::: Supplied entries :::

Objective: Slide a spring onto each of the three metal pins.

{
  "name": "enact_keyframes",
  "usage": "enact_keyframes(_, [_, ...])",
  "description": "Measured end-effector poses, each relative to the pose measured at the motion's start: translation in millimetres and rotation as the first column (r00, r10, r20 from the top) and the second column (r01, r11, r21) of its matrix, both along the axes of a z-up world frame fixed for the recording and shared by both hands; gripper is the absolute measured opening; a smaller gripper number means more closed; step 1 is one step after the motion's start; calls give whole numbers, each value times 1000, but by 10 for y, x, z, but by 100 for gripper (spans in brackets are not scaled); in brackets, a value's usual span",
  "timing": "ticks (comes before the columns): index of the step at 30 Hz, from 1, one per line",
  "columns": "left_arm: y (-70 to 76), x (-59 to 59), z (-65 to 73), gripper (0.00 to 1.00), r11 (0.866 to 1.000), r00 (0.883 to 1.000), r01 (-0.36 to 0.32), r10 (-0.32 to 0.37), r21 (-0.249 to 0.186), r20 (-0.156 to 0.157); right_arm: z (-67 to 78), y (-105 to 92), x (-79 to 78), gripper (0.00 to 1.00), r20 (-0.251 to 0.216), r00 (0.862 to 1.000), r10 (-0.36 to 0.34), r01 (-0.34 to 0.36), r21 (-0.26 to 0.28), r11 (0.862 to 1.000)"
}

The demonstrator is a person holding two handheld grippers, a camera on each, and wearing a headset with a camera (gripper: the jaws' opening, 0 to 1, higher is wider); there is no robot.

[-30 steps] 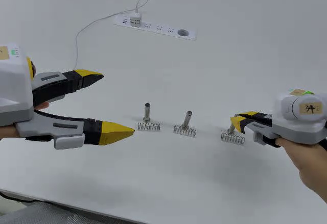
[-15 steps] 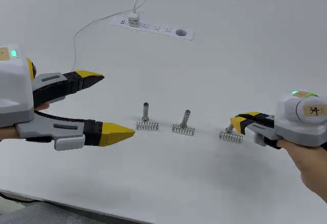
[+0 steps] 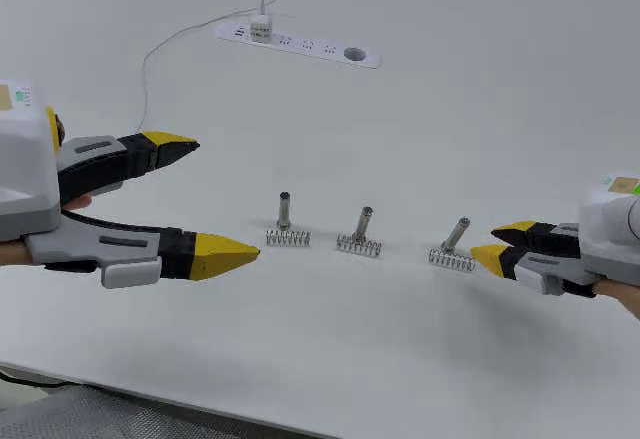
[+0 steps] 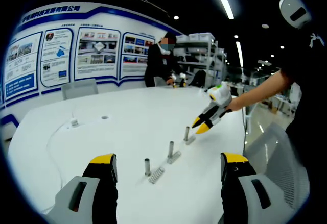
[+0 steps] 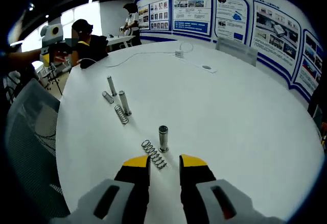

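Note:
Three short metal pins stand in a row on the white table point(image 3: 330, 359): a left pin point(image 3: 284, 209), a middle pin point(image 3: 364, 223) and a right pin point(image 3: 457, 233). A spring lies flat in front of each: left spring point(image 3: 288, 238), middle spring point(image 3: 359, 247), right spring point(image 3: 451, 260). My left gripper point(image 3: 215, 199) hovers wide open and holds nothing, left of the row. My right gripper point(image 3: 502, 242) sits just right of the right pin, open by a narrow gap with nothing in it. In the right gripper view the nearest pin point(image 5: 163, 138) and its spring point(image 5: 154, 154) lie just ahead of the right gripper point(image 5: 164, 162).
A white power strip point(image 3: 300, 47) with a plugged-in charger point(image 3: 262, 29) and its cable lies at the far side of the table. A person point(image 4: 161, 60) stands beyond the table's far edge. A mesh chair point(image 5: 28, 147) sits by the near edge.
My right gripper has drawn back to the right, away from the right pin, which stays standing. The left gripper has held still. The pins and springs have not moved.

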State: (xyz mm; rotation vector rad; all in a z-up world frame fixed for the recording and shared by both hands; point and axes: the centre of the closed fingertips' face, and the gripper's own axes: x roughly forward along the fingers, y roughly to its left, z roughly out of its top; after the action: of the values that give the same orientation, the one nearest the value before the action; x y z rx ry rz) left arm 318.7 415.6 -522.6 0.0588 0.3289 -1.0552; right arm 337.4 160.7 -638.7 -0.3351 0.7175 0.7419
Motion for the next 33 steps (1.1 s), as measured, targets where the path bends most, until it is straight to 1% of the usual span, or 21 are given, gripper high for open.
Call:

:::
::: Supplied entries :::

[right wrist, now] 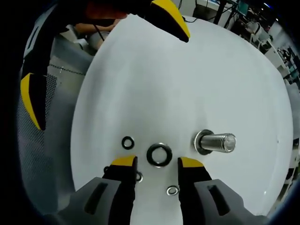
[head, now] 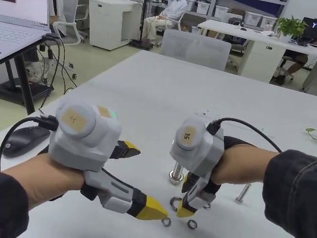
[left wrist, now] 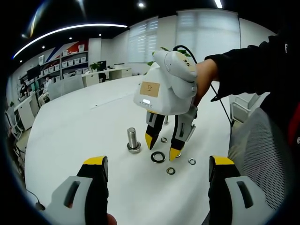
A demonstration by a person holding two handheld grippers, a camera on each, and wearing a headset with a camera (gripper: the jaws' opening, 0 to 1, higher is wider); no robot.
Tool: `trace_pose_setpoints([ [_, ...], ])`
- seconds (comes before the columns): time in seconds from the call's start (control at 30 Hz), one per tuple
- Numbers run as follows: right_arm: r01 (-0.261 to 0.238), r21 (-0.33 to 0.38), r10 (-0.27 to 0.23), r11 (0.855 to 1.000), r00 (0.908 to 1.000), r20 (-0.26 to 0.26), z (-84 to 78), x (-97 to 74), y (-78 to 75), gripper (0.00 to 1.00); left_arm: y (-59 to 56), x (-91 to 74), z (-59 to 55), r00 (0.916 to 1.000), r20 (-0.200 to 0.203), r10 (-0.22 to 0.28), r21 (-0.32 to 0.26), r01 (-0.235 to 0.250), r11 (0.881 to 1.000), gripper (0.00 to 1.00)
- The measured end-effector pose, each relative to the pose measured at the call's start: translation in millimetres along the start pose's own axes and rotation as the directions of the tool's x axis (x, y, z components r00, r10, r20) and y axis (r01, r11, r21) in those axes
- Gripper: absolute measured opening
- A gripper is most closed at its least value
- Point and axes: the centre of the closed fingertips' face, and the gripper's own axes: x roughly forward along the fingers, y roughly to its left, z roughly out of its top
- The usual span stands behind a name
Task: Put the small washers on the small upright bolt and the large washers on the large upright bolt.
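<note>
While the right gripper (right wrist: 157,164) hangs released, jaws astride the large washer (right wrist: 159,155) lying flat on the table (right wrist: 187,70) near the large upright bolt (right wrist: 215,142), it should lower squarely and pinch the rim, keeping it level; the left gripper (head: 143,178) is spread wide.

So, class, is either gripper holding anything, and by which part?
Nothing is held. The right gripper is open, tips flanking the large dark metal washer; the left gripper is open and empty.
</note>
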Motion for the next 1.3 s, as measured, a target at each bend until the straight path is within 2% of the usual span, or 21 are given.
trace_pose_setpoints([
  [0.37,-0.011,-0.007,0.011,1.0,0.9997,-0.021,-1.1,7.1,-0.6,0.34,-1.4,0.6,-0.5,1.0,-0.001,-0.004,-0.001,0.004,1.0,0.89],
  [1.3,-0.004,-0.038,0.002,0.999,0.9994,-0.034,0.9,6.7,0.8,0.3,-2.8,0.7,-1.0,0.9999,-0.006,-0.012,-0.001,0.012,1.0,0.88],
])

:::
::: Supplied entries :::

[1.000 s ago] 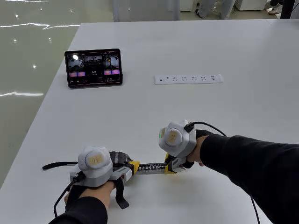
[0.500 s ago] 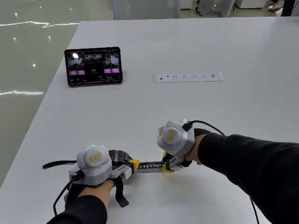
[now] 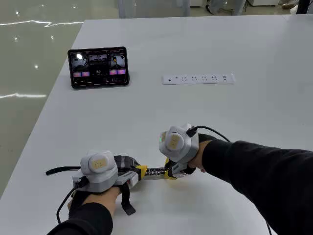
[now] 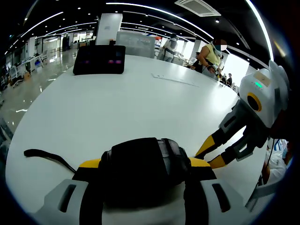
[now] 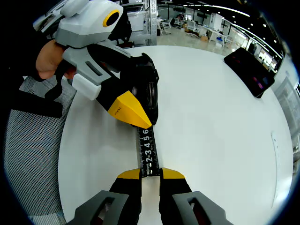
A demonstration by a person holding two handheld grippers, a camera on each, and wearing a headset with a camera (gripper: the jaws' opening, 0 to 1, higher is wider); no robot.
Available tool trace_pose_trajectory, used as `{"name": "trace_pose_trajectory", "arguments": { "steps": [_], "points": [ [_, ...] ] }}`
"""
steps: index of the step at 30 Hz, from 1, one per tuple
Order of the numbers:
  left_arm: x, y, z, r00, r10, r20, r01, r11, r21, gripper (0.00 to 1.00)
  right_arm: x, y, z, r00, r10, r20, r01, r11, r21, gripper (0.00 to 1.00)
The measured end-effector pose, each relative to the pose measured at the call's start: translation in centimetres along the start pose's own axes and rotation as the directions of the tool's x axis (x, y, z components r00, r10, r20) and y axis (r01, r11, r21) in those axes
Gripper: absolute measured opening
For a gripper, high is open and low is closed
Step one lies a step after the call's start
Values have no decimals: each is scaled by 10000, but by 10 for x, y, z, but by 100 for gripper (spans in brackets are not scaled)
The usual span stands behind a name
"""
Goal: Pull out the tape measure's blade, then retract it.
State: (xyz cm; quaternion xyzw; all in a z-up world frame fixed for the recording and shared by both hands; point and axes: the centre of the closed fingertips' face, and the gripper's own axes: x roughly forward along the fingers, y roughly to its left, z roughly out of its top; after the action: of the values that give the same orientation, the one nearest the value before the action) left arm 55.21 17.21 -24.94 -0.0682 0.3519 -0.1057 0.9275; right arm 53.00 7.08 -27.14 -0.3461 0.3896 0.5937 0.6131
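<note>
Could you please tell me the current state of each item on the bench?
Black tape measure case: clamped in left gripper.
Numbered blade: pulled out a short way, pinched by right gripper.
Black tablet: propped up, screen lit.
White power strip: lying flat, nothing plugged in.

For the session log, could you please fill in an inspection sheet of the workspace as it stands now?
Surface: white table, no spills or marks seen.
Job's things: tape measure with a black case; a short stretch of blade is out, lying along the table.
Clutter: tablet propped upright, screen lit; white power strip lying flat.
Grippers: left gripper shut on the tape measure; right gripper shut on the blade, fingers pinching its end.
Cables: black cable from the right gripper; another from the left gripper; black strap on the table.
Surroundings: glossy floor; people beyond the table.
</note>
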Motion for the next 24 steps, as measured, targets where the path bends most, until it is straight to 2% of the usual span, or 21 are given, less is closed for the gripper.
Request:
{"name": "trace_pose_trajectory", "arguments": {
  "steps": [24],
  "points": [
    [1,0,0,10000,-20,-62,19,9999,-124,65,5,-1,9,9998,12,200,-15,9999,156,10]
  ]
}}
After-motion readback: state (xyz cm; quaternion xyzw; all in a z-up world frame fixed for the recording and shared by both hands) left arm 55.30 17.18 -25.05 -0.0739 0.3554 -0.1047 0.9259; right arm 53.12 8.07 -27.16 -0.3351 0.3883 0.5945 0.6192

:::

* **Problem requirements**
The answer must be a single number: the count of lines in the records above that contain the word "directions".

* **Output of the task**
2